WEUR (1490 AM) is a time-brokered radio station licensed to Oak Park, Illinois, United States, the station serves the Chicago metropolitan area. The station is currently owned by Daniela Wojcik, through licensee CSWWII, LLC.

Programming
The majority of the station's programming is Polish language news, talk, and sports. They feature polka music on the weekends with the long running Eddie Blazonczyk Polka Show hosted by Tish Blazonczyk,

WEUR is the home of the Hagerty Family Irish Program, the longest running Irish program in the United States. This program has been on the station every Saturday morning since 1951.

History

The station began broadcasting October 7, 1950. The station's call sign was originally WEBS, but before going on the air the call sign was changed to WOPA to reflect the location of its studios. The studios and antenna were in the former Oak Park Arms Hotel, now a retirement community.

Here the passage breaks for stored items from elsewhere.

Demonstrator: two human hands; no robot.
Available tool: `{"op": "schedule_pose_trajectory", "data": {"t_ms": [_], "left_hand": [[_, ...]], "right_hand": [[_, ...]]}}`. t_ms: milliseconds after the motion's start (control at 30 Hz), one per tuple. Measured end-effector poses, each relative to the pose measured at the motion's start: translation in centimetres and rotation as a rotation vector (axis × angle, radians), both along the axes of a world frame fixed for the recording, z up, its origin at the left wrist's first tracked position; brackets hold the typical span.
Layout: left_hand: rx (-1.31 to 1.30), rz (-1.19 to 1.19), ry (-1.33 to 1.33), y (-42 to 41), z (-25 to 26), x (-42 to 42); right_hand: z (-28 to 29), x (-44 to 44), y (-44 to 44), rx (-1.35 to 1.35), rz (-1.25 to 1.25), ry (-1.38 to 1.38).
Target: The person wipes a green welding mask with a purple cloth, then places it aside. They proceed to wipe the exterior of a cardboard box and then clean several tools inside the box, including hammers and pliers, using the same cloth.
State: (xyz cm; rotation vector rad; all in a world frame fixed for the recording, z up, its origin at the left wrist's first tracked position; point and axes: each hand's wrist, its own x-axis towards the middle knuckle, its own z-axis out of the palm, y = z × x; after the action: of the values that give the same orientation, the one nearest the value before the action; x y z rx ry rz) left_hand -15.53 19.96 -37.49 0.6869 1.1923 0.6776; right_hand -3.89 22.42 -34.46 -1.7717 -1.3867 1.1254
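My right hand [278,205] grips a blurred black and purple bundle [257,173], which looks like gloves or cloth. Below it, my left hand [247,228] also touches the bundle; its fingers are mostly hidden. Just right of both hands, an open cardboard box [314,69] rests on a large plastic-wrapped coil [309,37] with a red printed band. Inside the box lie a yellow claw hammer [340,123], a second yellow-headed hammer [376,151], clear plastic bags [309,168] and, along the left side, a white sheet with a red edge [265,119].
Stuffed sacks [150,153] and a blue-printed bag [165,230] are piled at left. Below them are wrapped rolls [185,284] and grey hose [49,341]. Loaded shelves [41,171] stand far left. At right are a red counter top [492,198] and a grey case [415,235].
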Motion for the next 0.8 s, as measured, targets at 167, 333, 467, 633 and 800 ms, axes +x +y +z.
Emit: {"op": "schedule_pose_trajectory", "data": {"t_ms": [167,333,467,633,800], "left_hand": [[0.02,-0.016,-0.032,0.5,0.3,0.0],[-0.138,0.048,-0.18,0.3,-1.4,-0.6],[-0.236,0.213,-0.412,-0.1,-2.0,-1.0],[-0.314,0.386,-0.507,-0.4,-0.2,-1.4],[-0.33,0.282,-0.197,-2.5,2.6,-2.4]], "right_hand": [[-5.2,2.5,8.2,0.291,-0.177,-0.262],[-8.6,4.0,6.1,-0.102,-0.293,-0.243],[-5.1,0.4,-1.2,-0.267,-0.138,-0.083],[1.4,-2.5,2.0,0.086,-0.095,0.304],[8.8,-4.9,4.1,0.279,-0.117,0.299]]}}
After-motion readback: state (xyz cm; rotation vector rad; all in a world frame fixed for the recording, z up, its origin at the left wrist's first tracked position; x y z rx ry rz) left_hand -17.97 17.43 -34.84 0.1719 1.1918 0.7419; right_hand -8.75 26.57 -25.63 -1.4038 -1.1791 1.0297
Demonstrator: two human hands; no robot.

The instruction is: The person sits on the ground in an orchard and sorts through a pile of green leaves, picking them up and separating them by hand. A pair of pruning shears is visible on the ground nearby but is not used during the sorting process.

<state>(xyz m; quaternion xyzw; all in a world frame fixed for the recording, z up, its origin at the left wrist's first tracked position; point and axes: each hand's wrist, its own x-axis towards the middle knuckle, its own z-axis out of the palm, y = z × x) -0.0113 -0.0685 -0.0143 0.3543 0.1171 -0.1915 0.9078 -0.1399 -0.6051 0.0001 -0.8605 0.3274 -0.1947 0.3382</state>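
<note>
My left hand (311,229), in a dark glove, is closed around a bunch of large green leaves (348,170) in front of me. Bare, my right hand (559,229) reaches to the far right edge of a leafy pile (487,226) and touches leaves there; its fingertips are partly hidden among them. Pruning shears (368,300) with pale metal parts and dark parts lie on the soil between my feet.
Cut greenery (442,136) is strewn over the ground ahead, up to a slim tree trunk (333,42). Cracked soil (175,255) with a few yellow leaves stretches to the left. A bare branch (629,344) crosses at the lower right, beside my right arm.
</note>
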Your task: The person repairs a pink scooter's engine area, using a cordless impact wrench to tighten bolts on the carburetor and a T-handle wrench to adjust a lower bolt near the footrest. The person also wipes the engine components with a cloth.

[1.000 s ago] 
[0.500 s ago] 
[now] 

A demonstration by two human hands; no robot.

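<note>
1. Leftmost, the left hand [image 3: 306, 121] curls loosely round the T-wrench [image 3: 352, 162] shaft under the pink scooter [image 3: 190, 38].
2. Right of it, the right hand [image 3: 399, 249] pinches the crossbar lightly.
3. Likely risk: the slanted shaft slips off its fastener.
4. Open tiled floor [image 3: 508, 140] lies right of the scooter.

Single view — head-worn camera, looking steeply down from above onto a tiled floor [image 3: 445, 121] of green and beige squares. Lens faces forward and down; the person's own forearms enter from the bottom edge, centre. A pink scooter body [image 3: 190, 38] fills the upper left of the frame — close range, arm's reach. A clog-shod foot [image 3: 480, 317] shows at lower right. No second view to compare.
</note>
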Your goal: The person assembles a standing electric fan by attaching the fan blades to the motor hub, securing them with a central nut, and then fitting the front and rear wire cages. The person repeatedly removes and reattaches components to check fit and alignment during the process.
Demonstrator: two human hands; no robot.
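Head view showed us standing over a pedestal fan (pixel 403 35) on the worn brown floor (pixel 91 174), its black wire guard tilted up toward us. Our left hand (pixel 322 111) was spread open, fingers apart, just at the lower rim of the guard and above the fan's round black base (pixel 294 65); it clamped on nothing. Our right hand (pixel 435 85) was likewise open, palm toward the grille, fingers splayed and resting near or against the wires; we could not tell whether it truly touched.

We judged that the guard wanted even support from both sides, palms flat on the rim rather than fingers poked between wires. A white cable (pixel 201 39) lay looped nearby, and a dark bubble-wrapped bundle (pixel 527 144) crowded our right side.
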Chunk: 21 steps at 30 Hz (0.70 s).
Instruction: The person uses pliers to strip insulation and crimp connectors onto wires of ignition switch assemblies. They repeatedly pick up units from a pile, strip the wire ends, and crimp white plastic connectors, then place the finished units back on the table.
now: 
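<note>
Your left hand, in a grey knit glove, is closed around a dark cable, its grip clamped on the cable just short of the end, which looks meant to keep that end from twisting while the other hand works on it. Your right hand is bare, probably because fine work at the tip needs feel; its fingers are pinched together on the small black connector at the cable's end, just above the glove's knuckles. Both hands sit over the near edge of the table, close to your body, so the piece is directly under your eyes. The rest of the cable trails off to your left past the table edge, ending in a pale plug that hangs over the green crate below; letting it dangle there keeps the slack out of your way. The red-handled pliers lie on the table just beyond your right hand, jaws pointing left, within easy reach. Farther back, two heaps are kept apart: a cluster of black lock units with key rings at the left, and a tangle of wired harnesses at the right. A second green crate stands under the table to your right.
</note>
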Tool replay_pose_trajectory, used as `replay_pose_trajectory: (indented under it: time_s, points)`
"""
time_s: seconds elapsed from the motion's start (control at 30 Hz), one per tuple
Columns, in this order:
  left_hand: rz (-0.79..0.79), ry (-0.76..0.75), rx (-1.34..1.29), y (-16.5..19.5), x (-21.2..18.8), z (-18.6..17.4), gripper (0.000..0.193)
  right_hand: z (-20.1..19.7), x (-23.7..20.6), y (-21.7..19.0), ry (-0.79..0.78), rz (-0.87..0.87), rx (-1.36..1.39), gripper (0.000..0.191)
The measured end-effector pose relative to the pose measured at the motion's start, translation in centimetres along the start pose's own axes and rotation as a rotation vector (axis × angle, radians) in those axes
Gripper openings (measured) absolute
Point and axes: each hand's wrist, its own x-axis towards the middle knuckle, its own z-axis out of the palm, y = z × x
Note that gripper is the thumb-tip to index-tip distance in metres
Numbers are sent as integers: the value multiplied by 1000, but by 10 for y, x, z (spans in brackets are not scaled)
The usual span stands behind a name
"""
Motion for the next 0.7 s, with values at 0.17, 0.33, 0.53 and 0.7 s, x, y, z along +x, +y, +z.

Pervis Spann began his radio career on WOPA in 1959.

In 1984, the station's call sign was changed to WBMX.

In January of 1987, the station was sold to the Polish National Alliance for $2 million, and its call sign was changed to WPNA on May 1, 1987. WPNA was the home of the long-running Chet Gulinski Show, which featured polka music and was quite popular in Chicago's Eastern European communities.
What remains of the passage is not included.